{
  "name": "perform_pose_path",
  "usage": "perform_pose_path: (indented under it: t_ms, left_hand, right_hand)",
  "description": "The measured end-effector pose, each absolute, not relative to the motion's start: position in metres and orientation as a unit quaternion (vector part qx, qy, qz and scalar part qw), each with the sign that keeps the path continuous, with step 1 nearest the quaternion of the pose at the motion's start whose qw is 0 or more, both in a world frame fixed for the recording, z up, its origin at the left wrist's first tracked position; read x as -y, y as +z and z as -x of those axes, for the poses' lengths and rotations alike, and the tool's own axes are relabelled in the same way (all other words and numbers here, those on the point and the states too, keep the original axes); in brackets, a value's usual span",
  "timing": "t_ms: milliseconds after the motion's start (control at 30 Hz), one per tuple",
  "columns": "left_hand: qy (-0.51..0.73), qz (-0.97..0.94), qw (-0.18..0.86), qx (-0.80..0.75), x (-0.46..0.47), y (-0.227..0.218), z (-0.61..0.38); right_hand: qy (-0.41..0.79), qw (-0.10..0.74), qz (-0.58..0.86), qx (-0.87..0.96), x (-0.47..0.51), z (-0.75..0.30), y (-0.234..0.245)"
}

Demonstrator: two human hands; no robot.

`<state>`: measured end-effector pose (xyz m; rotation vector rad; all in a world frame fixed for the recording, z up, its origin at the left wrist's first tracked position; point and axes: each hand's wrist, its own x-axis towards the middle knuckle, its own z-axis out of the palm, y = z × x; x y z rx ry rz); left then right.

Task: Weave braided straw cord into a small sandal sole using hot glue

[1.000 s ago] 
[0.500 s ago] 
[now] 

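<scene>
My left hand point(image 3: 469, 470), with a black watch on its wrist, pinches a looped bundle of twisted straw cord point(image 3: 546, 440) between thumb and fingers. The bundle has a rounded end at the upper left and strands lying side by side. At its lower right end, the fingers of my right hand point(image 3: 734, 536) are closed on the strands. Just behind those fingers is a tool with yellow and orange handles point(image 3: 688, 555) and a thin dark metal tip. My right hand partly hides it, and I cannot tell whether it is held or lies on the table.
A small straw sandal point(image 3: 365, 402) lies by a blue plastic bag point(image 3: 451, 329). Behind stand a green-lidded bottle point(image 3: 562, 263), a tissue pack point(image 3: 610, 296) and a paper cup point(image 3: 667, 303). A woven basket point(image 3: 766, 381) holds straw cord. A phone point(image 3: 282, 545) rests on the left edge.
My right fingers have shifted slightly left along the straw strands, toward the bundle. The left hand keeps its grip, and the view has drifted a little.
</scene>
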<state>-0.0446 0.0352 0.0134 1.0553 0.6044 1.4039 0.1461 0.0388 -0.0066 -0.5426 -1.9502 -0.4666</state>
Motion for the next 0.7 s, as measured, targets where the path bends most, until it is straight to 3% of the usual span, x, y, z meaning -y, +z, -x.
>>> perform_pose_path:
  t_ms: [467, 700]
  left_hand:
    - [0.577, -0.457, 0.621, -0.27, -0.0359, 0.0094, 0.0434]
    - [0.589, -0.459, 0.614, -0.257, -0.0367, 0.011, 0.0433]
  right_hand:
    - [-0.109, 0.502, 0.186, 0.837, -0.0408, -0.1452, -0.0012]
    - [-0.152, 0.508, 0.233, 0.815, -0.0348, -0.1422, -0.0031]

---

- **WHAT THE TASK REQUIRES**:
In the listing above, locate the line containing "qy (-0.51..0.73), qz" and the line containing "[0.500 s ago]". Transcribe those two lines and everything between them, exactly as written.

- **THE COMPLETED TASK**:
  "columns": "left_hand: qy (-0.51..0.73), qz (-0.97..0.94), qw (-0.18..0.86), qx (-0.80..0.75), x (-0.46..0.47), y (-0.227..0.218), z (-0.61..0.38); right_hand: qy (-0.41..0.79), qw (-0.10..0.74), qz (-0.58..0.86), qx (-0.87..0.96), x (-0.47..0.51), z (-0.75..0.30), y (-0.234..0.245)"
}

Demonstrator: two human hands; no robot.

`<state>`: measured end-effector pose (xyz m; rotation vector rad; all in a world frame fixed for the recording, z up, its origin at the left wrist's first tracked position; point and axes: each hand's wrist, its own x-axis towards the middle knuckle, its own z-axis out of the palm, y = z × x; x y z rx ry rz); left then right.

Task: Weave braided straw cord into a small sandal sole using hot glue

[1.000 s ago] 
[0.500 s ago] 

This answer has no further content.